A Jewish Ex-Con Recalls Keeping Kosher with the Faithful in Prison
As of 2014, 1,500 of New York’s 56,000 prisoners are Jews that keep kosher. If you really believe that all 1500 were avoiding pork before they got behind the wall, you’ve got another thing coming. I am a real Jew, albeit a bad Soviet one, and know something about the community of Jews in prison.

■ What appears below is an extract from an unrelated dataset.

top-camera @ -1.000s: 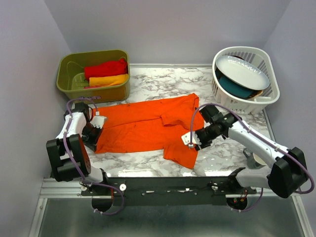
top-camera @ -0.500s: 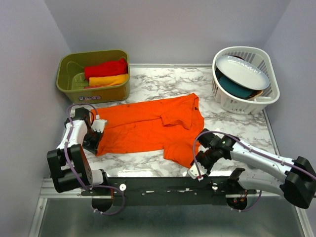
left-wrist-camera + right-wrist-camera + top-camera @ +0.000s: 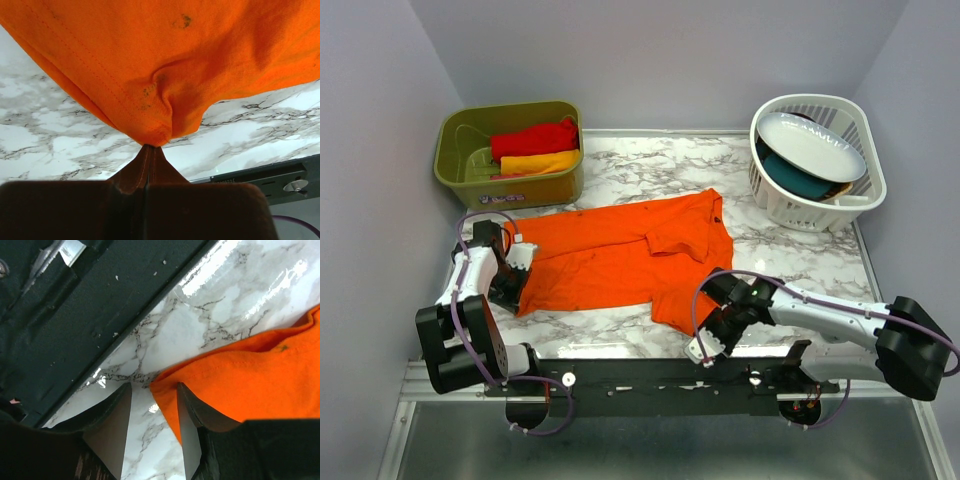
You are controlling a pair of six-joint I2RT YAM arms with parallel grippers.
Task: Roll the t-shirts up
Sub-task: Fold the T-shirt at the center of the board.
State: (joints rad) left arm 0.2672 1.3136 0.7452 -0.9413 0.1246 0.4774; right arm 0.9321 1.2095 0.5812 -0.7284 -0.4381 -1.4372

Prison is much more receptive to skinheads and the Nation of Islam, than it is to Jews; and the cops I encountered weren’t too fond of us either. I had to decide very quickly, upon arrival, whether I would practice or not. But my Bar Mitzvah rabbi survived the camps, camps he could have probably avoided because of his Aryan looks. How could I forget his dictate to always be proud to be a Jew, even in circumstances when it might not seem to ones advantage? Perhaps the prisons of New York state were not quite what he meant, but in the end practicing my faith and never denying it only sharpened my will and sense of self. And the community inside, which clings to its rituals and traditions, is strong and cohesive enough that it draws curious new converts. Only in America do prisoners convert to Judaism. Poor old Yakov Smirnov would have said, ‘Vat a country!’
I encountered other Jews in each of the twelve prisons I visited, but usually only one or two. The only joint that had enough Jews for a minyan, the quorum of ten Jewish men needed to fulfill certain religious obligations, was Greenhaven Correctional Facility, a maximum-security big house with a unique hot kosher program.
Because of its kosher kitchen, Greenhaven housed Israelis and Lubavitchers and Bobovers and Sephardim and Falasha and Satmars and just bad High Holiday Jews, like myself, from the Lower East Side and Brooklyn. All of us were packed together into a fifty-man dining hall. When I was first introduced to this scene, I was horribly curious about what each of them did to get there, and that is a question that is difficult to ask inside. With time, however, I knew all the stories.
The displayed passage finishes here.